Since Set did Ahmanet a solid, in return, she is to use his dagger (with a handle embedded with a magical strawberry Ring Pop at the end of it) and violently plunge it into a chosen one who would be Set’s human vessel aka meatbag aka Tom Cruise.

What do you mean we’re just going to rip off An American Werewolf in London?

Tom Cruise, armed with a whiny Jake Johnson at his side, portrays Nick Morton; a tomb raiding treasure hunter who takes all of his cues from Nathan Drake in Uncharted and Jackie Chan in his Operation Condor films. The entire treasure hunting concept is shoehorned into the film to make way for Ahmanet slurping down police officers like Capri Suns while turning their sunken remains into an army of brittle mummified zombies. Some of the action scenes that follow are surprisingly good as Tom shoves his baby hands and tiny feet through decomposing faces and hollow chests.

Meanwhile Russell Crowe is busy turning in an underwhelming performance as Dr.

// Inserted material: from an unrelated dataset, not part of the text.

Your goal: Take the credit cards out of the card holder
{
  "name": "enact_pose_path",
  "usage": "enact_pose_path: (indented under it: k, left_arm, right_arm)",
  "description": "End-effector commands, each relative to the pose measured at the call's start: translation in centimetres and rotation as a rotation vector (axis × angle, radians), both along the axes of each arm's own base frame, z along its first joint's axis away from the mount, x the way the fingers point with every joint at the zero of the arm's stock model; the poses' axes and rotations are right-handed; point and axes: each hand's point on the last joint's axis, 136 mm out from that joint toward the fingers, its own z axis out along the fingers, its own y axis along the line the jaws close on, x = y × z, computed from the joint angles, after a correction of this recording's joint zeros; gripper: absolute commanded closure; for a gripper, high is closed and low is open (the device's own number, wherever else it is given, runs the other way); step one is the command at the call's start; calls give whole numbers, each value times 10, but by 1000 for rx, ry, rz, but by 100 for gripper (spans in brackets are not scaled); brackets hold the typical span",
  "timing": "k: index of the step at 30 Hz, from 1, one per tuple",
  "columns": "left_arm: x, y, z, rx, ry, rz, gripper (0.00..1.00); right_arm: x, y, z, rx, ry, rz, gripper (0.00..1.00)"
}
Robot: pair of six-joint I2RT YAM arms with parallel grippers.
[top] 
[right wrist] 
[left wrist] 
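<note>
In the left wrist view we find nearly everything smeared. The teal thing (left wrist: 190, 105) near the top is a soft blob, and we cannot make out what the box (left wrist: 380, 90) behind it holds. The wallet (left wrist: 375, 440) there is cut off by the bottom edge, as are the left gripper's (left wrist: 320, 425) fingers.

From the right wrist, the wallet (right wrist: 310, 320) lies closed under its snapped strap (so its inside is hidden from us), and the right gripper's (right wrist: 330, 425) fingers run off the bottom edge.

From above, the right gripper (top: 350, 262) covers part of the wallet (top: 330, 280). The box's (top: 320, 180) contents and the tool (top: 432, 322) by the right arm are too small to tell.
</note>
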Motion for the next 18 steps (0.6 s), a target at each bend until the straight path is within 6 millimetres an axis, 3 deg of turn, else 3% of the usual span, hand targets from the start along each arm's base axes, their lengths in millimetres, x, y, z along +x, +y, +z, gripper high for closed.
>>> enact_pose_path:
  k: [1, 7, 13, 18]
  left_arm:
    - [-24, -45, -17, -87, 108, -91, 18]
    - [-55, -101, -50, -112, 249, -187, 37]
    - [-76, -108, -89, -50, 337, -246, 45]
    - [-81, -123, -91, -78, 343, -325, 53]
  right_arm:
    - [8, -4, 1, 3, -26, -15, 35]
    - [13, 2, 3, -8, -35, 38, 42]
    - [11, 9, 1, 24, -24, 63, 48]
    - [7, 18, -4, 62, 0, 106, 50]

Henry Jekyll and Annabelle Wallis can’t decide whether to be spiteful, knowledgeable, and bitchy or completely helpless, in need of rescuing, and procuring a moist sphinx cat between her legs when it comes to thinking about Nick as Jenny Halsey.

The Doublemint gum approach to eyeballs.

Every predictable layer found within the derivative bandages of The Mummy reveals the sarcophagi of a dull and crusty film. The performances are stale other than Tom Cruise who is excited about shit no one else can bother with. The dialogue is hokey as hell and will likely result in audible groans throughout whatever theater you’re dragged to. What’s misleading is that some of the visuals are impressive; the action is often entertaining if no one on-screen opens their mouth, and that falling plane sequence is pretty incredible but Tom Cruise doing fucking ridiculous action sequences has become the norm and The Mummy is just more of the same.

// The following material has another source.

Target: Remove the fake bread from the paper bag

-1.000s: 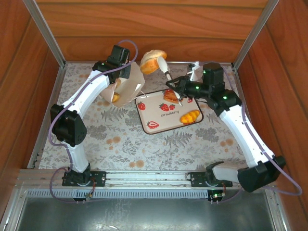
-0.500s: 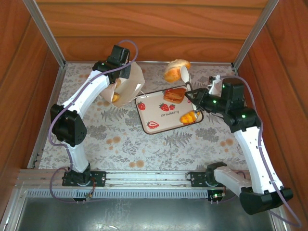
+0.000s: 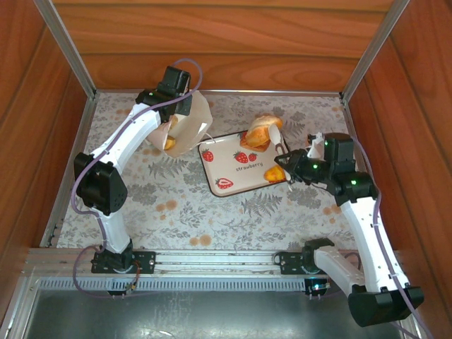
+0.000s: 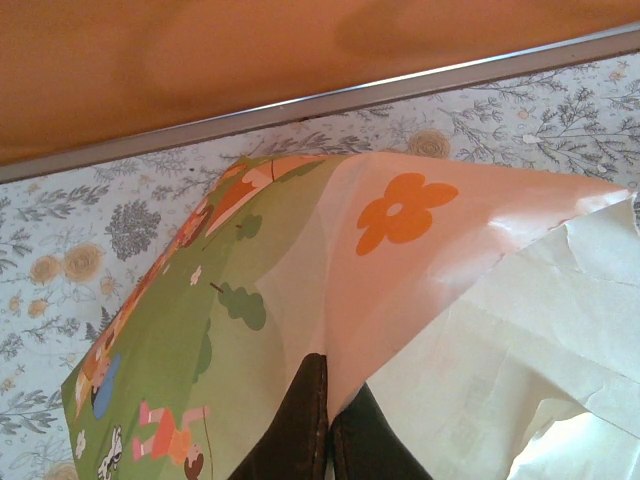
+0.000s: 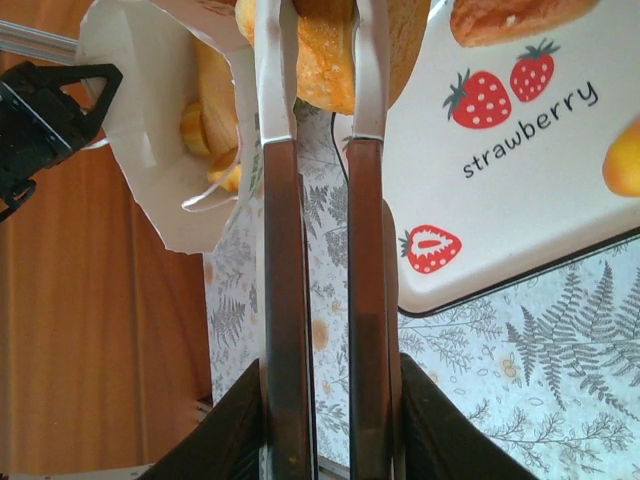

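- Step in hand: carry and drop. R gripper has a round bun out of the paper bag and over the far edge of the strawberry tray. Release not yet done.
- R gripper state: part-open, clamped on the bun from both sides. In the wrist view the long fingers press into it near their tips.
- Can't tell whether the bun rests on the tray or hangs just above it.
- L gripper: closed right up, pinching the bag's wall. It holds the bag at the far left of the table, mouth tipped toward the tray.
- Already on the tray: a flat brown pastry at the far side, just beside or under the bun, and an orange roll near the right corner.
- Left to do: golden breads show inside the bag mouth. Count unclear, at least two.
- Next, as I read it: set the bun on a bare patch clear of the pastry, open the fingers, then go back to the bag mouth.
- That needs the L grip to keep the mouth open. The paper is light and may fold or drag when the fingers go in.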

This film is the first in what appears to be a long line of “scary” franchise films and a possibly massive universe revolving around updated versions of classic Universal monsters. If every one of those films is as lame as this one, then wheel an entire pyramid full of liquid mercury up to my house and I will chug that shit with a crazy straw so I can at least lose my mind and pretend to have a good time watching these boring monstrosities before we all wither away from insanity. 1/5 Pointless Crow Cackling Bibles.